Et quelle force contenue n’avait-elle pas dans les joies et les jeux amoureux qu’elle offrait. Dans cette volupté dont la mélodie même du mot, à peine prononcé, à lui seul, déclenche la force insensée des enfants qui se donnent.
Tout à trac, Alexis ajoute alors, à mi-voix, une phrase qu’il invente. Niaise à souhait. Pour voir l’effet sur Aurore, un peu midinette en ce moment.
— Je ferai de toi, dit-il, le gardien, resté seul témoin, d’une toison plus douce que celle d’une taupe de printemps.
— Une taupe de printemps, voilà ! dit Aurore. Une toison vivante. Là, j’avais parfaitement lu. Je retire ce que je vous disais il y a un instant. Votre ancienne maîtresse est une cruche. Elle lui aura raconté ce qu’une mère ne raconte jamais à un fils.
« Il y a vingt-six siècles déjà, pour ne pas révéler un tel secret dont sa godiche de mère l’avait chargé et préférant mourir, un jeune spartiate n’hésitait pas à mettre un renard vivant sous sa tunique. Bouche cousue. Cela vaut une taupe d’aujourd’hui.

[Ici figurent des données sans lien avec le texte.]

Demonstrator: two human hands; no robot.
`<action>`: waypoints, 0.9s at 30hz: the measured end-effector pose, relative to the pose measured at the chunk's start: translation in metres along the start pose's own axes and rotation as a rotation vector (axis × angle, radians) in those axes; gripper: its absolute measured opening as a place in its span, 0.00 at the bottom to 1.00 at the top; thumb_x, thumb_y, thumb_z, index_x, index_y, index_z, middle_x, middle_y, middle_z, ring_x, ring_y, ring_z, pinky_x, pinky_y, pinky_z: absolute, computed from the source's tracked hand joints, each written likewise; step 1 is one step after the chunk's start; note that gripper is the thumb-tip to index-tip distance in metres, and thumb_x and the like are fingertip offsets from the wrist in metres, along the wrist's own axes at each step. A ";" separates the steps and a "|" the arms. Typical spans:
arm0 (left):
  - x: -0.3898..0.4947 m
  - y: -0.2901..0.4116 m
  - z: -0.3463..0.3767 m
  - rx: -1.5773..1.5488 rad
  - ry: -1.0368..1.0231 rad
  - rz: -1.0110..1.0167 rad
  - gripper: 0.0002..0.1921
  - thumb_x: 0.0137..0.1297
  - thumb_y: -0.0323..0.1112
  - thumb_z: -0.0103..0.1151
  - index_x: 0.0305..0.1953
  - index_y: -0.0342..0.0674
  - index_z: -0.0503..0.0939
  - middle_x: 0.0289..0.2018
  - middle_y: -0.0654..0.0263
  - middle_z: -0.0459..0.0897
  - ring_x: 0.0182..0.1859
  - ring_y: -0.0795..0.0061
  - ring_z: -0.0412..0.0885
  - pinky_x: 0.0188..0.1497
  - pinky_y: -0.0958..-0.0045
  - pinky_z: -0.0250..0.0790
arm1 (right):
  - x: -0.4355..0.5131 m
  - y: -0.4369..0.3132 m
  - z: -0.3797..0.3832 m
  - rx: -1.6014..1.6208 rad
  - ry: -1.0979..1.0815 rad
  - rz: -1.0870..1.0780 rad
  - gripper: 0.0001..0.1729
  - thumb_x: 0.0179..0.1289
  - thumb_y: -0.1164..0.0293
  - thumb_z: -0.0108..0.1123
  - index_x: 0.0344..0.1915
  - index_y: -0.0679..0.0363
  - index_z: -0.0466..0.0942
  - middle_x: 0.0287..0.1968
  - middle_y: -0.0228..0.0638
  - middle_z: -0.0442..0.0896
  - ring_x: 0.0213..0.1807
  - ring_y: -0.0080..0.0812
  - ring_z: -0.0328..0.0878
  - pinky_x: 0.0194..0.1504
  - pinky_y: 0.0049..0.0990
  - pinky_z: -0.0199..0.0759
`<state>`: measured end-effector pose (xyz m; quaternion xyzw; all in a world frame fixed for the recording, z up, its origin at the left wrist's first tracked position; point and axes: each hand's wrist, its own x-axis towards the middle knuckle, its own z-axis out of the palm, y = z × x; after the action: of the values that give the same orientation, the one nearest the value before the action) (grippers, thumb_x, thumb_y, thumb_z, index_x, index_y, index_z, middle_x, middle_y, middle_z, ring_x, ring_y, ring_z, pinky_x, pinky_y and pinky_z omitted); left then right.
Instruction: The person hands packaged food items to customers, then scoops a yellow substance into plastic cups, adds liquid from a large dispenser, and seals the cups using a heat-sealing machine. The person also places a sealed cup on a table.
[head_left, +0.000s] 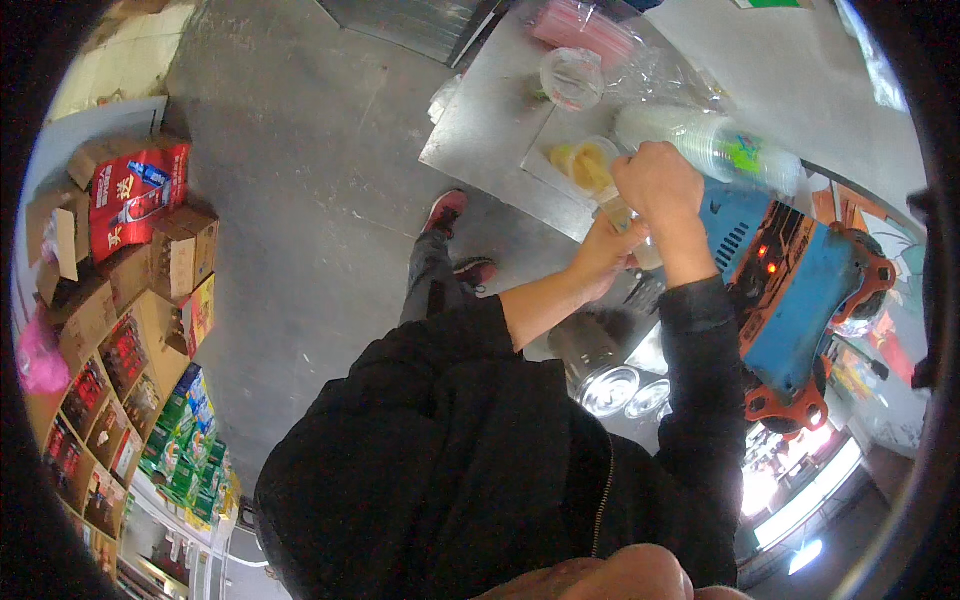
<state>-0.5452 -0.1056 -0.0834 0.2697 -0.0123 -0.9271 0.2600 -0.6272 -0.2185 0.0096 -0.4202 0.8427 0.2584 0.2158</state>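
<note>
A small clear container, partly hidden by fingers, is in my left hand. Just above it is my right hand, curled into a fist; what lies inside it is hidden. A pale, narrow piece shows between the two hands, too blurred to name. Beside my right hand, a clear plastic cup with yellow pieces stands on the metal table. A long stack of clear plastic cups lies on its side just beyond the same hand.
Another clear cup and a pack of pink straws are farther back. To the right sits a blue machine with orange brackets and lit red indicators. Shiny metal lids are near my torso. Cardboard boxes line the left.
</note>
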 end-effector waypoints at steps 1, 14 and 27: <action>0.000 0.002 0.000 0.020 -0.004 -0.037 0.30 0.68 0.50 0.70 0.65 0.50 0.70 0.54 0.72 0.82 0.54 0.76 0.83 0.50 0.61 0.81 | 0.001 -0.002 -0.001 -0.005 0.008 0.003 0.28 0.66 0.55 0.53 0.48 0.67 0.87 0.51 0.54 0.87 0.55 0.55 0.85 0.57 0.46 0.79; 0.002 0.014 0.007 -0.149 -0.044 -0.101 0.28 0.71 0.56 0.66 0.63 0.50 0.70 0.56 0.72 0.79 0.58 0.76 0.79 0.55 0.58 0.79 | 0.019 -0.018 -0.020 -0.039 -0.059 -0.011 0.29 0.63 0.55 0.53 0.49 0.69 0.86 0.53 0.60 0.85 0.58 0.58 0.83 0.60 0.47 0.75; -0.002 0.023 0.013 -0.027 0.072 -0.185 0.24 0.72 0.49 0.65 0.62 0.50 0.70 0.54 0.71 0.79 0.54 0.77 0.80 0.49 0.62 0.79 | 0.029 -0.011 -0.012 0.022 -0.049 0.003 0.31 0.63 0.53 0.53 0.48 0.69 0.86 0.54 0.61 0.84 0.59 0.60 0.81 0.62 0.48 0.74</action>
<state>-0.5399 -0.1260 -0.0676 0.2993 0.0344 -0.9370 0.1771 -0.6358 -0.2488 -0.0003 -0.4101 0.8405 0.2596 0.2409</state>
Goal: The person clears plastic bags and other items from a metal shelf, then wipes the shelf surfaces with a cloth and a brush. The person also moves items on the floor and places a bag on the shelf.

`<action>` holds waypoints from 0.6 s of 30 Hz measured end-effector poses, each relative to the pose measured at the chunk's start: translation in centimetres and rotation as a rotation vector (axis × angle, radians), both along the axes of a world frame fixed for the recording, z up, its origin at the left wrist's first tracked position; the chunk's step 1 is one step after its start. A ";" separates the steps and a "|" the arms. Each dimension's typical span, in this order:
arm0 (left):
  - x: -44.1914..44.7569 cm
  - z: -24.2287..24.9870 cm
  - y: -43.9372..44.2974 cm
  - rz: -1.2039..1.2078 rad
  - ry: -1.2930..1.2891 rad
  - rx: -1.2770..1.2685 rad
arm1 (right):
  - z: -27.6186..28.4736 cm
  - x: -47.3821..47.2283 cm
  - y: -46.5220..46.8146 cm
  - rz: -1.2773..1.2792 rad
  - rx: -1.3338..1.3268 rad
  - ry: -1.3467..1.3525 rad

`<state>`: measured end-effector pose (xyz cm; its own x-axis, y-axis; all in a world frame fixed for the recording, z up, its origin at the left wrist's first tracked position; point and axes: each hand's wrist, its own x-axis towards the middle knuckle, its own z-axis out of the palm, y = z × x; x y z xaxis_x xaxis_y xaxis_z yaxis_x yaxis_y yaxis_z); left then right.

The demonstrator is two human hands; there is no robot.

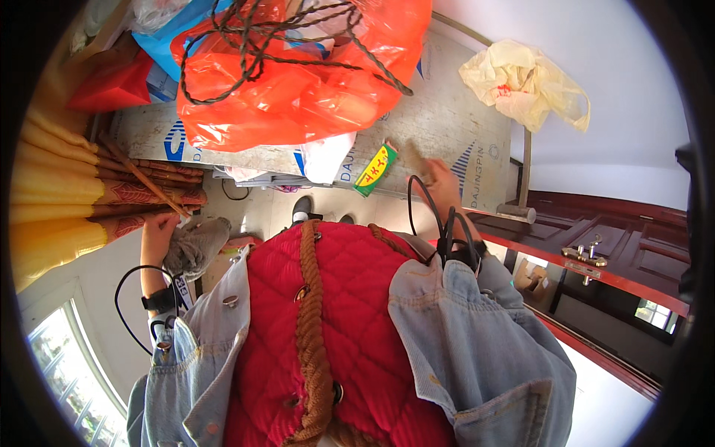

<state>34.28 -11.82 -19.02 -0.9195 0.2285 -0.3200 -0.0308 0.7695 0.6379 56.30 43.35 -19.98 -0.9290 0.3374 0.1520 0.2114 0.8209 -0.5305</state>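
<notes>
My left hand (158, 230) is closed at the left, by the curtain's lower edge. A crumpled grey cloth (195, 248) hangs against its fingers and appears gripped in them. Close to the fingertips is the lower end of a thin wooden stick (145, 177). My right hand (444, 183) is over the front part of a board-topped table (441, 120), with its fingers closed on a blurred brownish object (416, 158), too smeared to name. Left of that hand, a green and yellow box (375, 169) lies on the board and bears writing.
A large red plastic bag (279, 106) sits on the board under a tangled dark twisted cord (246, 61). A cream plastic bag (522, 84) is at the back right. A yellow curtain (56, 207) hangs left. A dark red door (625, 232) with a brass handle (585, 254) stands right.
</notes>
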 end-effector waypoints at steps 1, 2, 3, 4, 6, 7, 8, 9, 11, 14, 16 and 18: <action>-0.2 0.6 1.1 -0.028 0.005 0.053 | -0.9 0.0 -0.5 0.146 0.017 0.129; -0.4 1.2 2.0 -0.012 -0.042 0.037 | -1.4 -0.4 -0.7 0.247 0.060 -0.009; -0.2 1.8 2.9 -0.025 -0.034 0.007 | -1.2 -0.9 -0.9 0.335 0.107 -0.094; -0.1 2.2 3.7 -0.040 -0.031 0.016 | -0.9 -1.8 -0.9 0.427 0.145 -0.159; 0.1 3.0 4.9 -0.072 -0.017 0.076 | -0.1 -3.3 -0.9 0.567 0.231 -0.149; 0.4 3.3 5.3 -0.051 -0.025 0.063 | 0.1 -4.0 -0.9 0.571 0.285 -0.126; 0.7 3.4 5.5 -0.033 -0.040 0.083 | 0.0 -4.6 -0.8 0.578 0.341 -0.102; 1.1 3.4 5.5 -0.015 -0.069 0.146 | -0.4 -5.1 -0.6 0.600 0.391 -0.069; 1.7 3.2 5.0 -0.028 -0.048 0.093 | -1.5 -5.4 -0.2 0.626 0.410 -0.067; 2.4 2.1 3.4 -0.023 -0.029 0.031 | -2.0 -5.4 0.2 0.684 0.469 -0.078; 2.7 1.3 1.8 -0.069 0.058 -0.007 | 0.1 -5.1 0.3 0.699 0.650 -0.021; 3.2 0.4 0.5 0.030 -0.008 0.009 | 4.4 -5.4 0.4 0.693 0.790 -0.154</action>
<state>37.46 -11.37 -18.64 -0.9236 0.2032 -0.3251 -0.0589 0.7627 0.6441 50.90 43.70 -15.59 -0.9084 -0.4162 -0.0390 -0.4153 0.8878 0.1984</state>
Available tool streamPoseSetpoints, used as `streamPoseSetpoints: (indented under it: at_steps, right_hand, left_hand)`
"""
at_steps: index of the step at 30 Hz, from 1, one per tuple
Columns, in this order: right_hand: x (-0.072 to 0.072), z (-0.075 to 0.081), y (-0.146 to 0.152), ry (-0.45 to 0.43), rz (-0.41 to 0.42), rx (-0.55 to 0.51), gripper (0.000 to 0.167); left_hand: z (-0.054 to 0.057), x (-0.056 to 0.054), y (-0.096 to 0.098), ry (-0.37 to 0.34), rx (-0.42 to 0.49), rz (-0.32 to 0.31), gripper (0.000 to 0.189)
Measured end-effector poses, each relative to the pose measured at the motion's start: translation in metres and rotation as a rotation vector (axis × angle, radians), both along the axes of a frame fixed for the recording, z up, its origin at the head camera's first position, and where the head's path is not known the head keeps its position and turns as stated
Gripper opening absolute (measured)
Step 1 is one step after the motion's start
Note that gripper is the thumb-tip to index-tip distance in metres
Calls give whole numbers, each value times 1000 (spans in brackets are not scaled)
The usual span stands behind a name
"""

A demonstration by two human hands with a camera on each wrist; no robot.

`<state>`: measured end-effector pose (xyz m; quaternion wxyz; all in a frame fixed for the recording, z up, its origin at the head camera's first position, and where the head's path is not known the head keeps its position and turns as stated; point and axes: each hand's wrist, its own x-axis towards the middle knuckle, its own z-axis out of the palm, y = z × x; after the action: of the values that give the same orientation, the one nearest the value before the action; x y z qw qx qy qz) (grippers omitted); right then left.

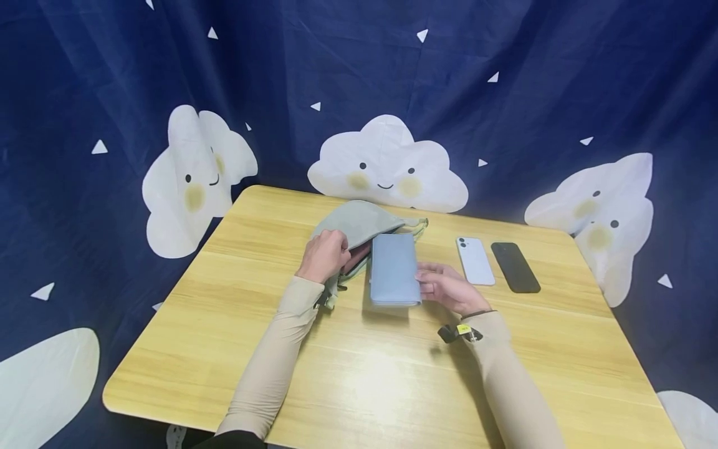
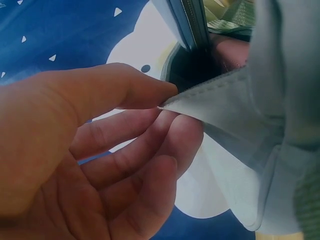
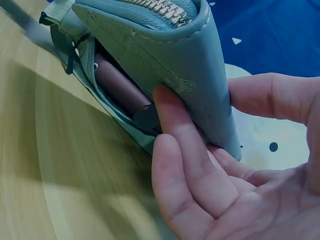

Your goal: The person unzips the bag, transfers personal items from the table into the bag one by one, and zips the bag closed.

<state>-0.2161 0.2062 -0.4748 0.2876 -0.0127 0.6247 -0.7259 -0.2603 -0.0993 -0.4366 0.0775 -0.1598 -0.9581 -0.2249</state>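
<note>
A pale green waist bag (image 1: 359, 219) lies on the table with its mouth pulled open. My left hand (image 1: 325, 254) pinches the fabric edge of that mouth between thumb and fingers, as the left wrist view (image 2: 120, 135) shows close up. In my right hand (image 1: 449, 288) is a light blue zip wallet (image 1: 395, 269), gripped by its right side with the thumb on one face and fingers on the other. The wallet is held at the bag's opening and overlaps it. Its metal zipper (image 3: 162, 7) shows in the right wrist view. Inside the bag sits a dark reddish-brown item (image 3: 122, 85), partly hidden.
To the right of my right hand, a white phone (image 1: 477, 262) and a black phone (image 1: 515, 267) lie side by side on the wooden table (image 1: 224, 324). A dark blue curtain (image 1: 359, 62) with cloud prints hangs behind the table's far edge.
</note>
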Motion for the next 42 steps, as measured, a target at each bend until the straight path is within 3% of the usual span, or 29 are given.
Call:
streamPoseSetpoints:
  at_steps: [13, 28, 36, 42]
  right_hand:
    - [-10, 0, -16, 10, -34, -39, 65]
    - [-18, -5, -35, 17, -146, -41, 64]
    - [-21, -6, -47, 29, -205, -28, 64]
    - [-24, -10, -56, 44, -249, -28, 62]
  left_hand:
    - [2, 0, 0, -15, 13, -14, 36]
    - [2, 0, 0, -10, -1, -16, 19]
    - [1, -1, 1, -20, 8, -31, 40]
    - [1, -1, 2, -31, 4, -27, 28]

— Mais je plaisantais ! dit Alexis. Très mal, c’est vrai ! Et juste pour vous montrer que les textes nous trahissent toujours. Cette fois encore. Alors, de grâce, oubliez cette sottise. Décidément, je ne saurai jamais si vous me méritez.
— Rentrons à l'hôtel, dit Aurore. Vous ne tenez plus debout. Nous dormirons comme l’on dort à la campagne.